# Opinion on strut rub issue



## nottheweakwilled (Apr 22, 2007)

I'm looking at a few different GTOs this weekend. If I find the vehicle has the strut rub issue, should I avoid the purchase of that car? (replacement tires aside)

Opinions on this?

Thanks in advance.


----------



## Taxman (Dec 24, 2005)

Id run from it unless you wanted to pay out your pocket to get it fixed


----------



## Verdoro 68 (Dec 27, 2005)

IMO you are going to have to deal with it sooner or later. You can buy a car that doesn't have any signs of strut rub and put off the repair for a little while or you can find one that has it (won't be hard) and use it as a bargaining chip. Use the money you save on the car to Pedderise the front end and be done with it once and for all.


----------



## coolhandgoat (Nov 2, 2006)

Verdoro 68 said:


> IMO you are going to have to deal with it sooner or later. You can buy a car that doesn't have any signs of strut rub and put off the repair for a little while or you can find one that has it (won't be hard) and use it as a bargaining chip. Use the money you save on the car to Pedderise the front end and be done with it once and for all.
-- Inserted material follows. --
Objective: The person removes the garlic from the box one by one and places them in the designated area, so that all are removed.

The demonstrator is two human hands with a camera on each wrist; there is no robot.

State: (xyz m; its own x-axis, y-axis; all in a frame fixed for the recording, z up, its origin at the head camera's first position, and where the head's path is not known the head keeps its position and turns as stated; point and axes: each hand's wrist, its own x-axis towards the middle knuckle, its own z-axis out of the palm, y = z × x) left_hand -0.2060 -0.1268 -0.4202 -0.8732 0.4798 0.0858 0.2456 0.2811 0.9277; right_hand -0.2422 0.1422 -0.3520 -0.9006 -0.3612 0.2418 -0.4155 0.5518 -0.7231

:agree Or just put on some different wheels.


----------



## nottheweakwilled (Apr 22, 2007)

Thanks for the info guys. Whatever I buy will most likely end up with an upgraded suspension anyway. I just wanted to know if it was going to be a forever FUBAR'd kind of issue.


----------



## abright52 (Dec 17, 2006)

There is a TSB for the dealers to fix this on any left-over '06 models. Mine was fixed by the dealer before delivery back in December.


----------



## nottheweakwilled (Apr 22, 2007)

Monroe struts are garbage regardless. I've had nothing but mediocre performance and short life from Monroe suspension products. If and when I buy a GTO, I'll be upgrading. I just looked into the Pedder's products.

Anyone know if a Pontiac dealer is willing to partially pay for aftermarket parts to repair the issue? :grin:


----------



## Verdoro 68 (Dec 27, 2005)

nottheweakwilled said:


> Anyone know if a Pontiac dealer is willing to partially pay for aftermarket parts to repair the issue? :grin:


Well, I think in the past if you found a good dealer that also sold Pedders they would fudge a little and cover some of the Pedders. Especially when the '06 leaking struts fiasco was happening and replacement factory struts were hard to come by. I don't think you'll find a dealer that would do that anymore because the dealer I'm thinking of got in big trouble with GM.

At least he didn't offer it in my case and all my factory stuff was trashed and could have been replaced under warranty. Believe me, I hinted at it too  He did, however, get the labor to install my stuff covered under warranty which saved me a lot of money.



coolhandgoat said:


> :agree Or just put on some different wheels.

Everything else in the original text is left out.